Mary waited, until his rantings tired him. First, she mopped his brow, dampening his eyes until they closed, then dapped the raging pulse in his neck, all the while whispering to him, ‘Hush now, little Abner Seaborn – you’ve a big voice for a little man.’ Then she opened his shirt and daubed his boy’s hairless chest. ‘But you’re a brave little man to be out here fighting this big man’s war.’

She shouldered him over, starting with his back. He was only a child, maybe fifteen, she thought. He should still have been running around a New England farm, getting into mischief, being scolded by a loving mother. A fall, bruised knees, would yield an embrace. Arms around his small boy’s shoulders, the miscreant safely folded into forgiving skirts.

She looked at those shoulders now, too slight for a gun, and covered with angry pustules. Gingerly, she applied the poultice – bread-soda – all she could get. It had warmed in her hands from contact with him.

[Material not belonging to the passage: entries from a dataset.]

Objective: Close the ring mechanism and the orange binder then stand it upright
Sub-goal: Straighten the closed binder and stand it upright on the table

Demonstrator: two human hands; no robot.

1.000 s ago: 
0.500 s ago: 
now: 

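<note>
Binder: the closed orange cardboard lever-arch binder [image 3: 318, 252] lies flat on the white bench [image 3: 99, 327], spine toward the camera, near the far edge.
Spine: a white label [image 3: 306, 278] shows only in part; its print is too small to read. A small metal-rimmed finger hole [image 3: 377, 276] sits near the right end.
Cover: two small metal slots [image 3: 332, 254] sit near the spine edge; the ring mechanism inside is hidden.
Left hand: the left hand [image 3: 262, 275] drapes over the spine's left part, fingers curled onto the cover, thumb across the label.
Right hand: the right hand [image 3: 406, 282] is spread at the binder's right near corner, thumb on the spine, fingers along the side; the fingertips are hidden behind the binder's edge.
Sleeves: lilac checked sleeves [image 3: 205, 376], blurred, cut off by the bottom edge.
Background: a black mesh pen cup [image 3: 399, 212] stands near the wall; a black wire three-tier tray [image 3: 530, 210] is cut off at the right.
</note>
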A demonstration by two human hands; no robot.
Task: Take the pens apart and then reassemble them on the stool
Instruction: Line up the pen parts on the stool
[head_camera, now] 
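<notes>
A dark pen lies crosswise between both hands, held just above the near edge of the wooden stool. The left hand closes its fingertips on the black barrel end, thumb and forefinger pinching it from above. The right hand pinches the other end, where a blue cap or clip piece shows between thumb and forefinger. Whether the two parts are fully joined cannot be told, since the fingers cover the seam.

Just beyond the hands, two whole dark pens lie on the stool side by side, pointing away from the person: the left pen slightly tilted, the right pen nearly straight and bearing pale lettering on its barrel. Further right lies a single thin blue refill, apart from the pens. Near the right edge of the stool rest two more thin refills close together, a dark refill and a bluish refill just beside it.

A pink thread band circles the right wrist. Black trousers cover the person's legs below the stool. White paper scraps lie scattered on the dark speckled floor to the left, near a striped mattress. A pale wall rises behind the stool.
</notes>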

She dipped it into the small billycan of water – the best ration doctor would allow. Its temperature was barely less than that of the poultice. Still, she wasted not a drop in the wringing out of it.

He murmured something.

‘There now, little fellow! There now!’ Mary answered, as she re-applied the sodden bread-soda, wondering what good it would do.

‘Your God is my God – your devils, mine too!’ She prayed over him for a speedy deliverance to the archangels and martyrs he had earlier summoned against her. Then she resettled the shirt on his back.

‘He won’t come out of it, Sister … will he?’ the other man, a Sergeant Doherty, asked.

‘I don’t suppose he will, Sergeant,’ she said, seeing his eyes fix on her answer.

‘How are you?’ she asked.

‘I’d be better entirely if I was out there, charging a Rebel breastworks, taking a sight o’ them with me when I go, than malingerin’ in here!’ he said defiantly.

She laughed. ‘That you would, Sergeant Doherty, but you’re staying put here.’

‘But … !’ he started to argue.

‘No buts,’ she said firmly. ‘And I hold rank here!’

Afterwards, she wrung out the poultice as best she could. She would need it again. Provident in all things, the water Mary also kept. Water, even used water, was better than none.